It has always fascinated me how it is possible for someone to completely disappear without trace when there has been no foul play, no murder or kidnapping, accident or war. In the developed world, there are so many ways to trace a person, yet, if that person chooses to disappear, it seems they can. Very effectively. According to my research, it happens all the time, and not just youngsters running away from home but thousands of adults of various ages every year.
It’s a subject I return to often in my writing.
As a special treat for you, since you’ve been so kind as to visit my blog, I thought I’d let you read the first chapter of one of my published novels, Family Matters, which explores this phenomenon in the case of one man, and the impact his disappearance and subsequent reappearance has on his family.
A relationship novel, but also a detection novel with a difference; this story traces a woman’s drive to uncover and understand the truth about a family she thought she knew… her own.
Update: June 10, 2020
Just to say, this is the earliest version of this book. It has been revised since this post, so there may be slight differences in the text, though the story is the same. I like to think it is the better for the revision, and you’re welcome to check it out with the original.
I have to inform you that David died, suddenly, ten days ago. As his father, you probably have the right to know.
Kate frowned as she handed back the letter. “For heaven’s sake, Mum. Is that it? Is that all you’re going to say?”
“It’s more than he deserves!” A small tabby cat wound its body round her legs, pausing to look up at the unusual chill in Sarah’s voice.
“Come on, Mum! Now’s not the time for bitterness. David’s dead. Surely Dad should know about it?”
Sarah folded the letter and stuffed it into an envelope. “I’m telling him.” She punched on a stamp.
“You know what I mean. Shouldn’t you tell Dad how David died? When the funeral is? Things like that?”
Sarah turned to her. “Listen Kate. When your father walked out on us he forfeited his right to know anything about this family.” She slapped the letter down on the kitchen worktop. “I’ve only written at all because you nagged me.”
Dragging out a chair, she bent to pick up the cat and settle it on her lap, allowing the soft warmth of its body to calm her. The cat began to purr softly in response to her gentle caress. “Why on earth, after all these years, did David want to find your father?” She smoothed her palm across the cool pine surface of the table, tracing the grain, feeling the occasional indentation of wear and tear, the faint imprints of heavy-handed homework.
Kate shrugged. “He just did, I suppose.” She too sat down at the kitchen table with her cup of coffee, its freshly percolated aroma filling the bright little kitchen, wisps of steam catching the morning light.

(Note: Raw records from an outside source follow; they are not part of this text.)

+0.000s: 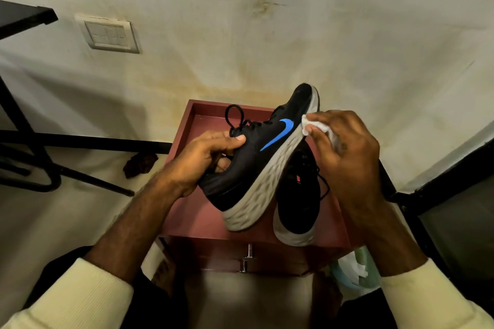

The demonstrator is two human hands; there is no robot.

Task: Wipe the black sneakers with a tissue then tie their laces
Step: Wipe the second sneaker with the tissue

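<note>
**Sneaker lifted, tissue at its sole**

Sneaker [256,157], black with a blue swoosh, is held tilted above the red counter [195,211], left hand [205,160] fingers closed around its collar. At 2 o'clock, right hand [344,152] pinches a white tissue [314,124] against the sole's edge. Second sneaker [299,203] lies on the counter at 5 o'clock.
</note>
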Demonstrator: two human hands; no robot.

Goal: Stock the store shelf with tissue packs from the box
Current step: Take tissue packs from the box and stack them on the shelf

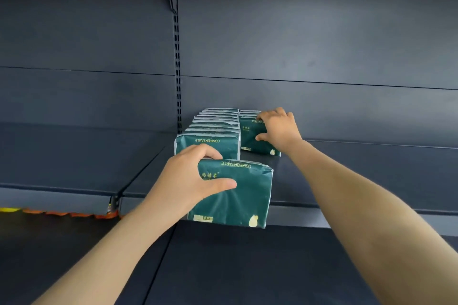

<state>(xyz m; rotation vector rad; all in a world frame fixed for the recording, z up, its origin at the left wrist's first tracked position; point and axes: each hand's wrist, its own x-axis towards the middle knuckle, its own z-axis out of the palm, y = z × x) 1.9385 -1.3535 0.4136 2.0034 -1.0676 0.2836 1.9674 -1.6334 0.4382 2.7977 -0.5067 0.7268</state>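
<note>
We have one long row of tissue packs on the shelf and a shorter second row beside it. Much shelf lies bare, so we judge the job partly done. Our left hand curls its fingers round a fresh pack at the shelf's front edge, while our right hand grips the second row's front pack.

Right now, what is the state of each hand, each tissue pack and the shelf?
Left hand: grips the near pack.
Near pack: upright, at the shelf's front edge, outside the rows.
Right hand: grips the far pack.
Far pack: upright, front of the right row.
Left row: packs upright, tightly lined.
Shelf: partly stocked.
</note>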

“But he never said. I had no idea.”
“Well, he wouldn’t say, would he?”
Kate shifted uncomfortably, stirring her coffee, watching it swirl round the cup. “Well… you know,” she said.
“No, I don’t know. That’s why I’m asking.”
Kate pulled a face. “He probably thought you’d be angry.”
“Well, of course I’m angry!” Sarah was up again, the cat leaping from her lap as she rose. She started pacing the room, the usually adequately sized kitchen feeling suddenly cell-like, moving chairs, wiping surfaces with her hand. She picked up a cloth and started to wipe the shining, clean table. “Why should he want to find him?” Her body wound like a spring, her too-thin frame jutting at awkward angles from her newly-loose clothing. “What’s he ever done for him? For either of you? He made no attempt to see you. No Birthday cards, no Christmas cards. Nothing.”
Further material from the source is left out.